• **REQUIRED ACTION**
Your response should be the listing below, repeated exactly and in full.

---- PROVIDED DATA

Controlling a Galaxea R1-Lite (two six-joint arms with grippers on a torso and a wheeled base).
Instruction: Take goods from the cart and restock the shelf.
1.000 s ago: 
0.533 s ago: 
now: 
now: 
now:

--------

• **EXPECTED ANSWER**
Controlling a Galaxea R1-Lite (two six-joint arms with grippers on a torso and a wheeled base).
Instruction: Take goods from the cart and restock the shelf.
1.000 s ago: 
0.533 s ago: 
now: 
now: 
now:

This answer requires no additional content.